Ha muerto Juan Antonio Samaranch. Nos ha dejado el Papa del Deporte. Le leí este apelativo a Alfredo Relaño, director del diario AS, hace unos días. Y, en ese momento, me vino a la mente la imagen de Juan Pablo II. Los dos (Samaranch y Wojtyla) me transmitían la misma imagen: venerables y sabios ancianos a los que el mundo tiene mucho que agradecer y con una especie de aureola a su alrededor que los acercaba, al menos para mí, a figuras mitológicas.
Nací en 1985. Mis primeros recuerdos deportivos son de 1992: las Olimpiadas de Barcelona. Sin Samaranch, esos Juegos Olímpicos no hubiesen sido posible. ¿Y quién sabe? A lo mejor estaría hoy en día operando pacientes, haciendo auditorías o mezclando cemento en la obra. Aquellos Juegos, como a toda mi generación, me impactaron: Freddy Mercury y Montserrat Caballé en la ceremonía de apertura, el ¡Hola!, que daba la bienvenida al mundo, las lágrimas de Samaranch y el Rey, el "Amigos para siempre" de Los Manolos, el glorioso triunfo de Fermín Cacho en la final de 1.500 metros, con todo el estadio jaleando en plena recta final; los goles de Kiko, el oro de López Zubero, la garra de Arantxa, el judo, el waterpolo, el Dream Team,...
Juan Antonio amaba su ciudad y su país. En 1992, España dejó de ser un país tercermundista (deportivamente hablando) para colocarse en la elite del panorama olímpico. La edad de oro que hoy vivimos (fútbol, baloncesto, tenis, ciclismo, y tantos otros ases del deporte), nacieron y crecieron bajo la influencia de Barcelona 92. Además, políticamente nos abrimos al resto del mundo, quienes pudieron comprobar que la dictadura había quedado atrás. Pero este no fue el único mérito de Samaranch. Luchó por su país, pero sobre todo, luchó por el olimpismo, por el deporte.
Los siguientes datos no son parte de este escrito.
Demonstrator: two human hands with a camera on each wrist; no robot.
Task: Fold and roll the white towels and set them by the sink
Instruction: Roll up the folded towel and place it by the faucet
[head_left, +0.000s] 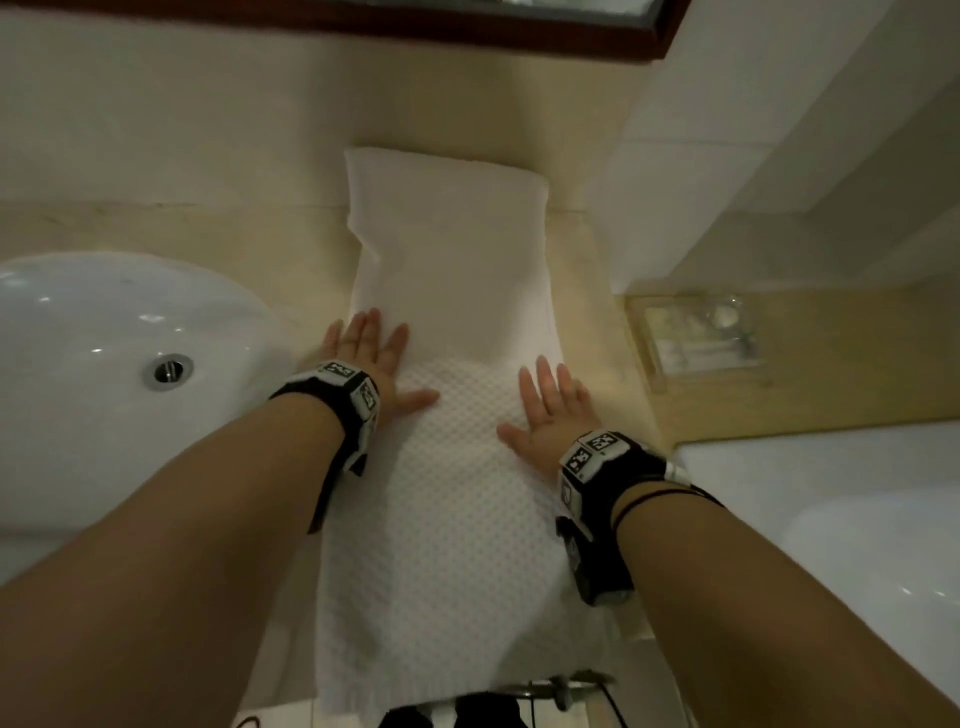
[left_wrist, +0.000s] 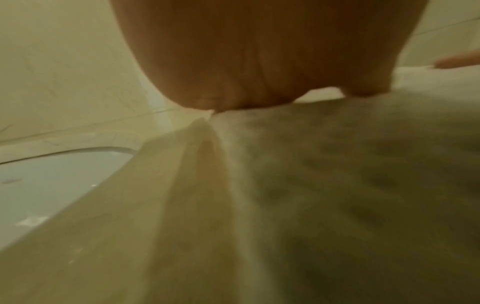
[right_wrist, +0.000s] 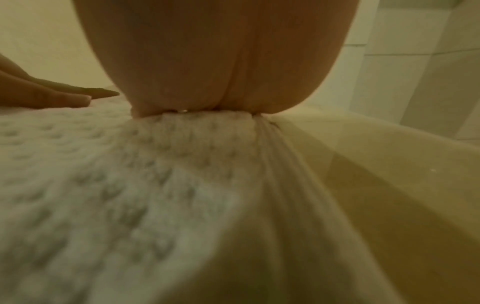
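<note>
I have the white towel (head_left: 457, 395) laid out in a long folded strip on the beige counter (head_left: 587, 291), just to the right of the sink (head_left: 93, 374). Its far end climbs a little up the wall behind the sink, and its near end hangs over the counter's front edge.

Both my hands lie flat on the strip, grasping nothing. My left hand (head_left: 369, 358) presses the edge nearest the sink, fingers straight and spread. My right hand (head_left: 548, 415) presses the edge farthest from the sink, fingers also straight. The right wrist view shows the heel of that palm sinking into the dimpled weave.

I judge this to be the smoothing step before rolling. To do it well, I would keep the palms level and sweep along the strip so the layers stay stacked, since that wrist view shows several folded edges lined up on that side. I would square the long edges first; uneven pressure could skew the strip toward the sink. The end on the wall should come down flat onto the counter before any roll begins.
</note>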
El mundo venía de dos Guerras Mundiales que habían dividido el globo en dos partes. Deportivamente, los Juegos Olímpicos estaban más politizados que nunca. Samaranch derribó ese muro. Universalizó los Juegos, llevándolos incluso a Oceanía. Su última conquista fue la cerradísima dictadura comunista china: Pekín 2008. Tal es la huella que dejaba a su paso el expresidente del COI, que hasta los chinos han sentido su muerte.
Otra tarea realizada a la perfección por Samaranch fue la profesionalización de los Juegos. Con el paso del tiempo, los grandes atletas habían perdido el interés en ganar medallas olímpicas. Durante su mandato, Samaranch devolvió a los Juegos la fama y el honor que tuvieron en la antigua Grecia. Su primer gran triunfo fue conseguir que las grandes estrellas de la NBA acudiesen a la cita. Su último éxito en este apartado, actitudes como la de Rafa Nadal en Pekín, donde disfrutó de la experiencia olímpica como un deportista más. Si antes los cracks se borraban de la cita, ahora se lamentan de no haber podido participar en ella. Me vienen a la memoria palabras de Iker Casillas, capitán de la selección española de fútbol, quien dijo hace unos años que tenía la espinita clavada de no haber podido disfrutar de unos Juegos Olímpicos.
Pero no todo fueron alegrías durante sus años de presidencia (tanto real como honorífica). El escándalo de Salt Lake City le costó muchos disgustos, pero salió adelante. Una entidad débil se hubiese derrumbado ante esos acontecimientos, pero el COI que construyó Samaranch se supo reponer al batacazo. Pero su mayor disgusto se lo dieron hace unos meses.
Ejerciendo de profeta, Juan Antonio pidió un último favor a sus colegas del comité: los Juegos para Madrid en 2016. La petición cayó en saco roto y le dieron los Juegos a Río de Janeiro. Sin embargo, Madrid no se rendirá y el hecho de que los Juegos viajen por primera vez a Sudámerica es un signo más de la universalización iniciada por Samaranch en 1980. El deporte le echará de menos. Londres, Río de Janeiro y las siguientes citas olímpicas le rendirán homenaje. La llama olímpica ha perdido intensidad desde su muerte, pero gracias a personas como él, no se apagará nunca. Descansa en pau, Joan Antoni.